Directions for this task =>
Recreate the entire listing that appears below, exactly.

Material provided =>
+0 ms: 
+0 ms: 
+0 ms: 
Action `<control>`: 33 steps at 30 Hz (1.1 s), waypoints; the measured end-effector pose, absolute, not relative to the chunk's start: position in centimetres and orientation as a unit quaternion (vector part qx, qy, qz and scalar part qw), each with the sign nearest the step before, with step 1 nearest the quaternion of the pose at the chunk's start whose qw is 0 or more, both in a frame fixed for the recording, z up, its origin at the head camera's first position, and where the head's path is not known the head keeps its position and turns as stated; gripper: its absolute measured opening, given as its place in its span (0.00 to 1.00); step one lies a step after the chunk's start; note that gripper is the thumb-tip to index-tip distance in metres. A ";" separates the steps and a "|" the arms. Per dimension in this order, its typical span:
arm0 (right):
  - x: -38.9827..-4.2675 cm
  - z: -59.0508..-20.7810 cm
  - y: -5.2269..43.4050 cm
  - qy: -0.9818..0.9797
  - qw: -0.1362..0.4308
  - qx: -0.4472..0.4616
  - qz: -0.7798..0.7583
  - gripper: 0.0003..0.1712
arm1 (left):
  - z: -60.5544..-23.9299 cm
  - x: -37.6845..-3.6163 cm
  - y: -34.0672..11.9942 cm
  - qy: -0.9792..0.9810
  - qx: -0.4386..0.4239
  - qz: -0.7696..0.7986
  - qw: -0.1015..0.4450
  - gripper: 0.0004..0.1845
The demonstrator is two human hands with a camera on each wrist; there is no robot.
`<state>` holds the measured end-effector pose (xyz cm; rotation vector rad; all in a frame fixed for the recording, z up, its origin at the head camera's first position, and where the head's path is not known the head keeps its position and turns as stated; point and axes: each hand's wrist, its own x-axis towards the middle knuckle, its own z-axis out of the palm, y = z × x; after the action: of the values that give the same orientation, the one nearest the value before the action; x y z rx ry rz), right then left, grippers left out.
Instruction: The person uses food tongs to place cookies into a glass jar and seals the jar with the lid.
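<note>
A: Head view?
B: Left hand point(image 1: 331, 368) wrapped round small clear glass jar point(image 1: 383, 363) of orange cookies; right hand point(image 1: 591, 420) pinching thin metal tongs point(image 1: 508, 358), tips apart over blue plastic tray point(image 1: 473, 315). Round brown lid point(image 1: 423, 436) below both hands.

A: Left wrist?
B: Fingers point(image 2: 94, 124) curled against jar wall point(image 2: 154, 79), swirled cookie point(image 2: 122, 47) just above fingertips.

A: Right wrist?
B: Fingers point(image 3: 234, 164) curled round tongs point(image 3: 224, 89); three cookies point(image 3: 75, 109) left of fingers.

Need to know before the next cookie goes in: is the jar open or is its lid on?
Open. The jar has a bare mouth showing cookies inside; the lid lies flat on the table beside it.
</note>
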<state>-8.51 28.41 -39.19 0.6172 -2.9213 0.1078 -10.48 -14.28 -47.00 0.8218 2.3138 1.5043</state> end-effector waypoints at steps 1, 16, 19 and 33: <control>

Answer for this exercise =>
+0 ms: 
+0 ms: 
+0 ms: 
Action `<control>`: 33 steps at 30 Hz (1.1 s), waypoints; the measured end-effector pose, absolute, not relative to the chunk's start: position in centimetres and orientation as a unit quaternion (vector part qx, qy, qz and scalar part qw), each with the sign nearest the step before, with step 1 nearest the quaternion of the pose at the chunk's start whose qw is 0 or more, both in a frame fixed for the recording, z up, its origin at the head camera's first position, and where the head's path is not known the head keeps its position and turns as stated; gripper: its absolute measured opening, given as its place in its span (0.00 to 1.00); step one lies a step after the chunk's start; note that gripper is the thumb-tip to index-tip distance in metres. A ";" separates the steps and a "|" the arms. Per dimension in this order, its typical span:
arm0 (right):
  - x: -38.9827..-4.2675 cm
  - z: -59.0508..-20.7810 cm
  - y: -5.2269..43.4050 cm
  - qy: -0.9818..0.9797
  - qw: -0.1362..0.4308
  - qx: -0.4472..0.4616
  - qz: -0.7798..0.7583
  - gripper: 0.0003..0.1712
arm1 (left):
  - z: -60.5544..-23.9299 cm
  - x: -37.6845..-3.6163 cm
  - y: -34.0672..11.9942 cm
  - qy: -0.9792..0.9810
  - qx: -0.4386..0.4239
  - qz: -0.7696..0.7986
  - qw: -0.1015..0.4450
  - gripper: 0.0004..0.1845
The demonstrator is two human hands with a camera on each wrist; there is no robot.
`<state>` holds the measured end-effector pose (xyz cm; rotation vector rad; all in a frame fixed for the recording, z up, its origin at the head camera's first position, and where the head's path is not known the head keeps its position and turns as stated; point and axes: each hand's wrist, its own x-axis towards the middle knuckle, its own z-axis out of the palm, y = z × x; after the action: of the values that give the same orientation, the one nearest the value before the action; x y z rx ry rz), right then left, grippers left out.
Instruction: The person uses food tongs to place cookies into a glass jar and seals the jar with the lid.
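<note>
A: Head view?
B: Left hand point(image 1: 331, 368) wrapped round small clear glass jar point(image 1: 383, 363) of orange cookies; right hand point(image 1: 591, 420) pinching thin metal tongs point(image 1: 508, 358), tips apart over blue plastic tray point(image 1: 473, 315). Round brown lid point(image 1: 423, 436) below both hands.

A: Left wrist?
B: Fingers point(image 2: 94, 124) curled against jar wall point(image 2: 154, 79), swirled cookie point(image 2: 122, 47) just above fingertips.

A: Right wrist?
B: Fingers point(image 3: 234, 164) curled round tongs point(image 3: 224, 89); three cookies point(image 3: 75, 109) left of fingers.

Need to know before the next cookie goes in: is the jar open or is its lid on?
Open. The jar has a bare mouth showing cookies inside; the lid lies flat on the table beside it.
</note>
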<state>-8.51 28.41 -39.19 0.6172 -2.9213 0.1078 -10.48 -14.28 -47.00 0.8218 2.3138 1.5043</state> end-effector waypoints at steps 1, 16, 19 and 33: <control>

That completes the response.